### WHAT YOU WILL DO
Repeat the listing exactly, minus the pictures.

### STUDY MATERIAL
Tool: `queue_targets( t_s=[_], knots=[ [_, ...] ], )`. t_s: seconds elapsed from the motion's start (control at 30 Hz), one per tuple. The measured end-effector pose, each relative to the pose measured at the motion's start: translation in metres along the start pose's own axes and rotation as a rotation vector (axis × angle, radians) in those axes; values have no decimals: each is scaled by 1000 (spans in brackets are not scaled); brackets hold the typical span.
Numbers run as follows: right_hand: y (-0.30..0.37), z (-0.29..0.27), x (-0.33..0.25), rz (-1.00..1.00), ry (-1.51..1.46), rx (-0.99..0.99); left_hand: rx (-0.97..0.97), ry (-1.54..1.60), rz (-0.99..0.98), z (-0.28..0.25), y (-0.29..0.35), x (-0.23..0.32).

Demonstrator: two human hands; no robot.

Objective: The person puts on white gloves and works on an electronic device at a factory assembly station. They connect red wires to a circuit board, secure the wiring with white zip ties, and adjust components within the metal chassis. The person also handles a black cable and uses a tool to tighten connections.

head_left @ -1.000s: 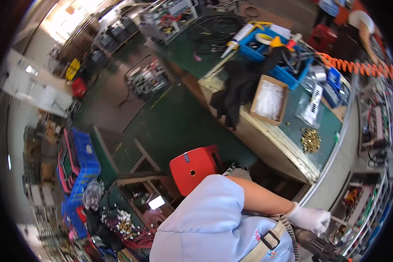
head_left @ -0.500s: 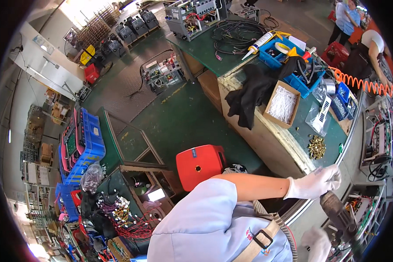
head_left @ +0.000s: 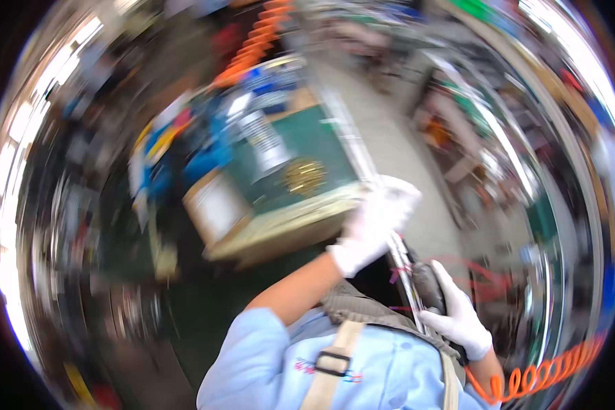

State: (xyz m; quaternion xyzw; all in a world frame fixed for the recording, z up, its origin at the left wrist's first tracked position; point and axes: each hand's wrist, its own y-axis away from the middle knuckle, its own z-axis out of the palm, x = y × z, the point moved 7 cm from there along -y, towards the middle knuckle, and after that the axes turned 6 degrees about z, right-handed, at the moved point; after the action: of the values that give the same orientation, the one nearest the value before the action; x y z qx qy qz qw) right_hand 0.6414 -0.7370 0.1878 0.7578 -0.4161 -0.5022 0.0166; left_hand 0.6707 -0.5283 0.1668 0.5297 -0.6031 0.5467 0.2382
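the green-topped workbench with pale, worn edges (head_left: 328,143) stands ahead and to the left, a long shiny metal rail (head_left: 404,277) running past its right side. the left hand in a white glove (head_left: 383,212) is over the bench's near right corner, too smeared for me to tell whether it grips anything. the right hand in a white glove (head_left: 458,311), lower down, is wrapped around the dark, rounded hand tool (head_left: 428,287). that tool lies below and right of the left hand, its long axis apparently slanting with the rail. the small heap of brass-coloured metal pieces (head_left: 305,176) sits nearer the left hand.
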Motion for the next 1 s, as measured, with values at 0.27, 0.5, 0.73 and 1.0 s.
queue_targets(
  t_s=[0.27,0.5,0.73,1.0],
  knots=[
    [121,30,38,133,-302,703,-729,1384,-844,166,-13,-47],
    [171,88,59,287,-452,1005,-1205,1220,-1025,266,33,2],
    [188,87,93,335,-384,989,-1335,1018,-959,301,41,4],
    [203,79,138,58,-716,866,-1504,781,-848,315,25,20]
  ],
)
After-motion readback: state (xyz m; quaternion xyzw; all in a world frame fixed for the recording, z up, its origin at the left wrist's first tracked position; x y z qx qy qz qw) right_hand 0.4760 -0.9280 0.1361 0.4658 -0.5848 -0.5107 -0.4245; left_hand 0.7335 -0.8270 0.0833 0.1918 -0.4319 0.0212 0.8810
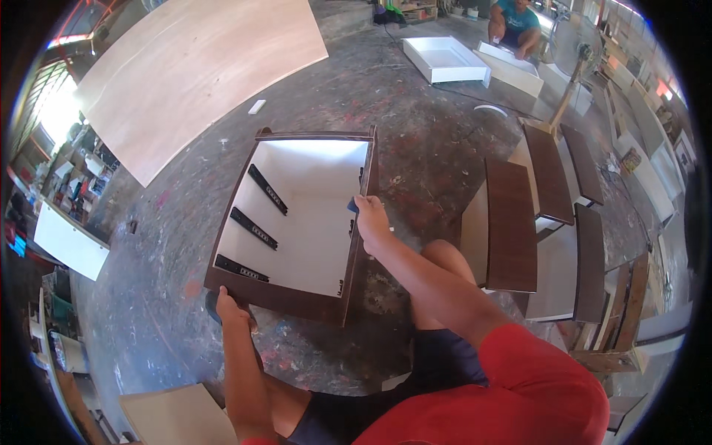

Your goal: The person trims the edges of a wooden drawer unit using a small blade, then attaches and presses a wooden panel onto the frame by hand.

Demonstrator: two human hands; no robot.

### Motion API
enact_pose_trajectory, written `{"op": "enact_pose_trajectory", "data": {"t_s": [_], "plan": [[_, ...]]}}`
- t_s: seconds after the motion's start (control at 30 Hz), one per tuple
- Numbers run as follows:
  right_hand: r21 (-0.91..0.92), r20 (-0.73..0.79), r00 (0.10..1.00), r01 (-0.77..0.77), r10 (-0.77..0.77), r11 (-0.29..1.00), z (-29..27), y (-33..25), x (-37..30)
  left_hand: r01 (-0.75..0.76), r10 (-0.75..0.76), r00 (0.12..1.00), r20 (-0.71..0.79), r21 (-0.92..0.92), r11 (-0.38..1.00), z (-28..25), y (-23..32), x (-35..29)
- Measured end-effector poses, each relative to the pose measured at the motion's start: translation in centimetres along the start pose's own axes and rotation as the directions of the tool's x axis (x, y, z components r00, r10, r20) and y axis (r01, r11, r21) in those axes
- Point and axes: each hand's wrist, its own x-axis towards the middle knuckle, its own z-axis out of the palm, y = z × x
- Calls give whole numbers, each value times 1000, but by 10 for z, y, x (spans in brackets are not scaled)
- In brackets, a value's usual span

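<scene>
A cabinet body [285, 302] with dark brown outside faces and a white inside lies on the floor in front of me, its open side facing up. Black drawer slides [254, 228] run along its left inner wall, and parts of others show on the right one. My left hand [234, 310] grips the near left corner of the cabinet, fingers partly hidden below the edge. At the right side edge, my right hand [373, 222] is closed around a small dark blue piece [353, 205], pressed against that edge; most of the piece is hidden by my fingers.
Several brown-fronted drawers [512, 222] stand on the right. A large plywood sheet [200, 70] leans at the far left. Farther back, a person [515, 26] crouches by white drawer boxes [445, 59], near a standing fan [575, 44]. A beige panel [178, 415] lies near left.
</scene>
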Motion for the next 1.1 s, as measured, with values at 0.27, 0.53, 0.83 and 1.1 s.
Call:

### ANSWER BELOW
Tool: `queue_targets( t_s=[_], knots=[ [_, ...] ], )`. t_s: seconds elapsed from the motion's start (control at 30 Hz), one per tuple. The measured end-effector pose, each relative to the pose measured at the motion's start: translation in metres along the start pose's own axes and rotation as a rotation vector (axis × angle, radians) in those axes; values have no decimals: each is scaled by 1000 (spans in brackets are not scaled); brackets hold the typical span.
Numbers run as follows: right_hand: y (-0.30..0.37), z (-0.29..0.27), x (-0.33..0.25), rz (-1.00..1.00), ry (-1.51..1.46), rx (-0.99..0.99); left_hand: rx (-0.97..0.97), ry (-1.54..1.60), rz (-0.99..0.98), z (-0.28..0.25), y (-0.29..0.35), x (-0.23..0.32).

Demonstrator: two human hands; no robot.

Objective: The person puts on white gloves and works on an electronic device at a factory assembly station. They connect red wires to a circuit board, secure the wiring with white zip ties, and adjust components within the metal chassis. The person also handles a black cable and uses a tool to tighten connections.

head_left @ -1.000s: 
head_left @ -0.500s: 
head_left @ +0.000s: 

State: (xyz m; quaternion xyzw; all in a world frame fixed for the recording, z up, its origin at the left wrist's first tracked position; point and axes: each hand's wrist, its own y-axis away from the middle knuckle, its own z-axis out of the palm, x = y × z, the point moved 7 cm from there along -y, towards the middle knuckle, and after that the axes turned 6 degrees about z, right-handed, at the moved point; after the action: of the values that give the same orientation, the one nearest the value before the action; x y z qx qy qz qw) right_hand 0.6414 -0.7370 0.1878 0.7578 -0.4161 -0.5022 0.0166; left_hand 0.6707 -0.5283 0.1668 0.5297 -0.6031 0.5467 0.2382
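the green-topped workbench with pale, worn edges (head_left: 328,143) stands ahead and to the left, a long shiny metal rail (head_left: 404,277) running past its right side. the left hand in a white glove (head_left: 383,212) is over the bench's near right corner, too smeared for me to tell whether it grips anything. the right hand in a white glove (head_left: 458,311), lower down, is wrapped around the dark, rounded hand tool (head_left: 428,287). that tool lies below and right of the left hand, its long axis apparently slanting with the rail. the small heap of brass-coloured metal pieces (head_left: 305,176) sits nearer the left hand.
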Motion for the next 1 s, as measured, with values at 0.27, 0.5, 0.73 and 1.0 s.
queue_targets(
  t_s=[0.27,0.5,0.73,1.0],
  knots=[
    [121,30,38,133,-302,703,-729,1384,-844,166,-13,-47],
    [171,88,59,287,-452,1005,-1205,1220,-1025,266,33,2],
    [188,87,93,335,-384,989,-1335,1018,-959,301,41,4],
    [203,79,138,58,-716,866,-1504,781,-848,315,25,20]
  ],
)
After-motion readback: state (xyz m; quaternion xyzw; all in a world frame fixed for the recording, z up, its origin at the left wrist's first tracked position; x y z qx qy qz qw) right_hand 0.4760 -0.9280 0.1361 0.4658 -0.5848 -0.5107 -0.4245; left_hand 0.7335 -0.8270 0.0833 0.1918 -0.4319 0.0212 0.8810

Your goal: The person trims the edges of a wooden drawer unit using a small blade, then attaches and presses a wooden panel onto the frame by hand.

Demonstrator: two human hands; no robot.

### Motion API
enact_pose_trajectory, written `{"op": "enact_pose_trajectory", "data": {"t_s": [_], "plan": [[_, ...]]}}`
- t_s: seconds after the motion's start (control at 30 Hz), one per tuple
- Numbers run as follows:
  right_hand: r21 (-0.91..0.92), r20 (-0.73..0.79), r00 (0.10..1.00), r01 (-0.77..0.77), r10 (-0.77..0.77), r11 (-0.29..1.00), z (-29..27), y (-33..25), x (-37..30)
  left_hand: r01 (-0.75..0.76), r10 (-0.75..0.76), r00 (0.12..1.00), r20 (-0.71..0.79), r21 (-0.92..0.92), r11 (-0.38..1.00), z (-28..25), y (-23..32), x (-35..29)
- Measured end-effector poses, each relative to the pose measured at the motion's start: translation in centimetres along the start pose's own axes and rotation as the directions of the tool's x axis (x, y, z components r00, r10, r20) and y axis (r01, r11, r21) in those axes
- Point and axes: each hand's wrist, its own x-axis towards the middle knuckle, its own z-axis out of the palm, y = z × x
- Calls give whole numbers, each value times 1000, but by 10 for z, y, x (spans in brackets are not scaled)
- In brackets, a value's usual span

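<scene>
A cabinet body [285, 302] with dark brown outside faces and a white inside lies on the floor in front of me, its open side facing up. Black drawer slides [254, 228] run along its left inner wall, and parts of others show on the right one. My left hand [234, 310] grips the near left corner of the cabinet, fingers partly hidden below the edge. At the right side edge, my right hand [373, 222] is closed around a small dark blue piece [353, 205], pressed against that edge; most of the piece is hidden by my fingers.
Several brown-fronted drawers [512, 222] stand on the right. A large plywood sheet [200, 70] leans at the far left. Farther back, a person [515, 26] crouches by white drawer boxes [445, 59], near a standing fan [575, 44]. A beige panel [178, 415] lies near left.
</scene>
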Motion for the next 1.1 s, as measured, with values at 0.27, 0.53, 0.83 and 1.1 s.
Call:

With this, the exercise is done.